Actually, under decent power, a power diode drops about 1V.

Reply to
The Natural Philosopher

The bridge will see a normal sine wave for virtually the whole cycle but with a point of inflection at the zero crossing but the capacitor will be unaffected by this. Yes of course it will smooth to a different voltage but that is what you are try to achieve isn't it??

Bob

Reply to
Bob Minchin

The correct different voltage would be useful

Having had a closer look, it looks pretty crude - 2 diode bridge and a regulator - bet it'll work with 9-0-9

As long as I can achieve the tight footprint

Reply to
geoff

Hmm,

Way back when the RS catalog was a single volume and usefull ( it had application notes which were good enough for you to pretty much design a project from! ), they used to sell a transformer 'kit' where you wound your own secondaries as required. The primary was pre-wound, IIRC. You then assembled the E and I laminations and glued the whole shebang together or somesuch. Haven't noticed it in there recently.

Reply to
Ron Lowe

You need to look at the V/I curves on the manufacturer's spec. sheet.

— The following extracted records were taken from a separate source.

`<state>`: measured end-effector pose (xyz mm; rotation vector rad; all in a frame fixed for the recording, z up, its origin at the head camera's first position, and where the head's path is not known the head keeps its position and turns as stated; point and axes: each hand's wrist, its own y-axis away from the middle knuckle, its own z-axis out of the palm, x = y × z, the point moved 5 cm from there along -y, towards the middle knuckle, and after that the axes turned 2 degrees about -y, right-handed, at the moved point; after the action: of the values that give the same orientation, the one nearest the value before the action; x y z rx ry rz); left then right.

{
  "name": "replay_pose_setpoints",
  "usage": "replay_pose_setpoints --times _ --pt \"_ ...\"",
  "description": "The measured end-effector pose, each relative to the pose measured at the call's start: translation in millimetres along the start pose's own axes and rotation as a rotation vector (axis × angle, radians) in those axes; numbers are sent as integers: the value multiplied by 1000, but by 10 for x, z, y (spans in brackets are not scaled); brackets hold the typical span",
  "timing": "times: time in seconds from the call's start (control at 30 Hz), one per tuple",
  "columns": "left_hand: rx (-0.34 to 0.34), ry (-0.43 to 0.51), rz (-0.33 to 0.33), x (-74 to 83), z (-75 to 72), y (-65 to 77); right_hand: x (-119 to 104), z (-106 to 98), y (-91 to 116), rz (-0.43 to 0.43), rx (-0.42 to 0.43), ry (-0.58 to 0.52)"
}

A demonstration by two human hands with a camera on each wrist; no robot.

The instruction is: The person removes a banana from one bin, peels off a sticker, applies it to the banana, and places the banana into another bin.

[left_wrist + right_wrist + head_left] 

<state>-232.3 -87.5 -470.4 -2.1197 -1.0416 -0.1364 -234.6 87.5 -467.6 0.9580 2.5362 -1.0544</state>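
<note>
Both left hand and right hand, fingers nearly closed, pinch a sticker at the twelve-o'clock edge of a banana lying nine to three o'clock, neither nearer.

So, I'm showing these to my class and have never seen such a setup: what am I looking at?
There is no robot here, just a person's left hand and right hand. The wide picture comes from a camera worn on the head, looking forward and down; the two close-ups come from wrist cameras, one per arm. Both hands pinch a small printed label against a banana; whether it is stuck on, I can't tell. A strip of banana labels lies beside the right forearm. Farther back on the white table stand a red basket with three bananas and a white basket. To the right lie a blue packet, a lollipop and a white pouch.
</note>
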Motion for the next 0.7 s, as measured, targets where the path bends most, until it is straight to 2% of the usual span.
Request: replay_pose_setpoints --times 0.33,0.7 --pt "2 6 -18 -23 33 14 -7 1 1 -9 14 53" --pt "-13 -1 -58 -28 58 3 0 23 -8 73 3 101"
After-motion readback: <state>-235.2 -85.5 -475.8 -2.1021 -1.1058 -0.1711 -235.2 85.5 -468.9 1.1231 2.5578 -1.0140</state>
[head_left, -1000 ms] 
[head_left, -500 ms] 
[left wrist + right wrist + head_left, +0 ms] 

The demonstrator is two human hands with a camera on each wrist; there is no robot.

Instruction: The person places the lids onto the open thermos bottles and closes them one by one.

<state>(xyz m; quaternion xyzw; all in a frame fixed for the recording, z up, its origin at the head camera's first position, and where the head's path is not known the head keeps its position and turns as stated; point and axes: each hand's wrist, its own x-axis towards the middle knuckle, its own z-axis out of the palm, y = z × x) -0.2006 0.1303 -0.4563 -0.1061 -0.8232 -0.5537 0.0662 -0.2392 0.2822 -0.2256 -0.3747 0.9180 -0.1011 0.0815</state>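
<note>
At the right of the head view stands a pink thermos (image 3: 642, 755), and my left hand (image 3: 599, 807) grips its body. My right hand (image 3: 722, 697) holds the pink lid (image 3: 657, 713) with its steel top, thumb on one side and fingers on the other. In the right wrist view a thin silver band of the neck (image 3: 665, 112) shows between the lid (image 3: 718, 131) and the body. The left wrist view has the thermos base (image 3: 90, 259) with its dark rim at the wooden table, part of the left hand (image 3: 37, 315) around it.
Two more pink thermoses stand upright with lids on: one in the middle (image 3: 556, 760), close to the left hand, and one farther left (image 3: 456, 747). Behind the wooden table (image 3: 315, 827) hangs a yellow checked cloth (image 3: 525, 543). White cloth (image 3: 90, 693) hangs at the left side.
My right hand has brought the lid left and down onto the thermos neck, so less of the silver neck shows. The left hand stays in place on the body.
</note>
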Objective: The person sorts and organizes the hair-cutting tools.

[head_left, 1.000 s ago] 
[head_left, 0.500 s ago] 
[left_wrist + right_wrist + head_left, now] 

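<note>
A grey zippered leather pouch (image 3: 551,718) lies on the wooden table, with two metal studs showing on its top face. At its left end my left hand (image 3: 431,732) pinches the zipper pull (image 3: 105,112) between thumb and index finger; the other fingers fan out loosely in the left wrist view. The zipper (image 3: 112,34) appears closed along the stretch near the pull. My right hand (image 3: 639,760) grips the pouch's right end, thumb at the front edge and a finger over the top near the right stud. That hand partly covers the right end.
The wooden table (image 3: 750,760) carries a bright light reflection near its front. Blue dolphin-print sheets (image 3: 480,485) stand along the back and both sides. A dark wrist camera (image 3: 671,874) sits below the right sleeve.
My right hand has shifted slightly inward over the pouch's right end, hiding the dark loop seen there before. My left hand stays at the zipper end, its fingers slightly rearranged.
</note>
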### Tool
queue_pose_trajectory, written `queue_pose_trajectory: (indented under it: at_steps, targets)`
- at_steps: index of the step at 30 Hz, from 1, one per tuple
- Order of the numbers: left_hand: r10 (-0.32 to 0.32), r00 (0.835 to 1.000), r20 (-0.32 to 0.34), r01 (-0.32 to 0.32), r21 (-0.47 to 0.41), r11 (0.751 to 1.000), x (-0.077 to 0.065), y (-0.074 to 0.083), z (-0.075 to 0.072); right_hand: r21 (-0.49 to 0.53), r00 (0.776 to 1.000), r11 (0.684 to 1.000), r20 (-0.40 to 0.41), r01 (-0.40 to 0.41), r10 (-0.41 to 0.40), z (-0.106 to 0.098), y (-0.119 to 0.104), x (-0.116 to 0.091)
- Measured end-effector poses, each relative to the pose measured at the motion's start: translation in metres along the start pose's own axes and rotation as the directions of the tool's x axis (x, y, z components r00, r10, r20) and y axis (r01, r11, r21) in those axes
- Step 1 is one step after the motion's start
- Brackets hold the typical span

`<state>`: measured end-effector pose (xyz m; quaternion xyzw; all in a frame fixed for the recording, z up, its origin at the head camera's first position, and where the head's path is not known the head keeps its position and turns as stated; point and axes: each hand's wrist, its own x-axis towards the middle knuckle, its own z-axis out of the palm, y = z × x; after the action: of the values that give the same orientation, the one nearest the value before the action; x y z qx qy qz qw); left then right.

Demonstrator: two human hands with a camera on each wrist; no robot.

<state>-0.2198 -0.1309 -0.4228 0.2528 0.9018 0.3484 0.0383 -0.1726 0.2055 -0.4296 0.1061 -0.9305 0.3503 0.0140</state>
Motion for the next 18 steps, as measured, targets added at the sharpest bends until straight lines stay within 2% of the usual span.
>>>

Could be 2V. or 3V. if something were to draw 100A. for 1 microsecond.

Reply to
Windmill

OK with a full wave (not a bridge) rectifier and a 9-0-9 you will get

12-13v dc depending on load with ripple depending on the capacitor. If it then regulates with a three terminal LM340/7800 series regulator , that needs about 2v head room from the troughs in the input ripple. Should be OK if the regulator is down to 5 or 6 volts but marginal if too much higher. You might be able to increase the value of the revervoir capacitor as modern farads tend to be physically smaller. Not sure if that breaks your modification rules though?

Worth a try as it sounds like you have few other economic options.

Bob

Reply to
Bob Minchin

As I said before - it's a 2.5VA transformer

we're talking 100mA range her, so, as I said - about 0.7V

Reply to
geoff

Actual Vdrop depends on the diode, they vary a far bit, and also on the circuit conditions.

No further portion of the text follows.